| Directions for this task |
Starting with the line that contains "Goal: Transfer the" and stopping after the line that contains "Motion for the", return each line below exactly as written, with no others.

| Material provided |

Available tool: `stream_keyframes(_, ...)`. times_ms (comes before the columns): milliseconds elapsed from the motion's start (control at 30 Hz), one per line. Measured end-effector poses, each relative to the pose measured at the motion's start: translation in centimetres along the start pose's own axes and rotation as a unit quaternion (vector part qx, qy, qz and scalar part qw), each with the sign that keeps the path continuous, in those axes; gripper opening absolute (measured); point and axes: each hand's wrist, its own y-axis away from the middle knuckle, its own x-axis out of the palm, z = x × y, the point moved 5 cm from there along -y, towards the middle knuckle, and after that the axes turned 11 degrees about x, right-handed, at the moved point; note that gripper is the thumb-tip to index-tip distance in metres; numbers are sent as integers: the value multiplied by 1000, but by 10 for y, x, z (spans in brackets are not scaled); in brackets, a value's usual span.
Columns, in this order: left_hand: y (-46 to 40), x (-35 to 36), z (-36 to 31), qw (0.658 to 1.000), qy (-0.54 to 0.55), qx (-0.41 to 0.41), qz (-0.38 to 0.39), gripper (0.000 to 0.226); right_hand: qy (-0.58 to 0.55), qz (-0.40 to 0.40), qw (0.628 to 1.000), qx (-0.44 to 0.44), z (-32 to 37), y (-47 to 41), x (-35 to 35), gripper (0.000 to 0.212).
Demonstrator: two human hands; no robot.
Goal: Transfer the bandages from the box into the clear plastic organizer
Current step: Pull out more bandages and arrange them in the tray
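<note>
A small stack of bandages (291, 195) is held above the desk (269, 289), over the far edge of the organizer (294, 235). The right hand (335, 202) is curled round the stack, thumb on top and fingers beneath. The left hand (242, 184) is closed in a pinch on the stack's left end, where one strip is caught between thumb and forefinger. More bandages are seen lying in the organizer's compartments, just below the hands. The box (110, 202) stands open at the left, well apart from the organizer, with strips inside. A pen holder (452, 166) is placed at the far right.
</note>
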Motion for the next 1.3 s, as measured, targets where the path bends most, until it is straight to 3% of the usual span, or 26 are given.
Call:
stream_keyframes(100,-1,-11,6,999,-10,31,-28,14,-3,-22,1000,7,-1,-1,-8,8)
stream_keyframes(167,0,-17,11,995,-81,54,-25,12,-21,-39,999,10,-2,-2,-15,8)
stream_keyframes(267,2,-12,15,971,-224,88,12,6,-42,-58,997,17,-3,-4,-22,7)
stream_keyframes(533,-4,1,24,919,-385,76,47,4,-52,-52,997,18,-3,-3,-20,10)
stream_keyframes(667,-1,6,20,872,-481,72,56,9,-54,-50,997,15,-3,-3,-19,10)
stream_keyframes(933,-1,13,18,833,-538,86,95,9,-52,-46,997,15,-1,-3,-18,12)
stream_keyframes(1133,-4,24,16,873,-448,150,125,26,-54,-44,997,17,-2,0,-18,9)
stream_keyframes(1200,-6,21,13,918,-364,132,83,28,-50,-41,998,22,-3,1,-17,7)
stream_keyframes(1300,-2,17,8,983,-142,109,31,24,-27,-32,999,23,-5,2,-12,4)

| Output of the task |
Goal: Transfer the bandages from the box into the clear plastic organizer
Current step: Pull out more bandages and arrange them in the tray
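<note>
A small stack of bandages (291, 195) is held above the desk (269, 289), over the far edge of the organizer (294, 235). The right hand (335, 202) is curled round the stack, thumb on top and fingers beneath. The left hand (242, 184) is closed in a pinch on the stack's left end, where one strip is caught between thumb and forefinger. More bandages are seen lying in the organizer's compartments, just below the hands. The box (110, 202) stands open at the left, well apart from the organizer, with strips inside. A pen holder (452, 166) is placed at the far right.
</note>
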Motion for the next 1.3 s, as measured, targets where the path bends most, until it is straight to 3% of the usual span, or 26 are given.

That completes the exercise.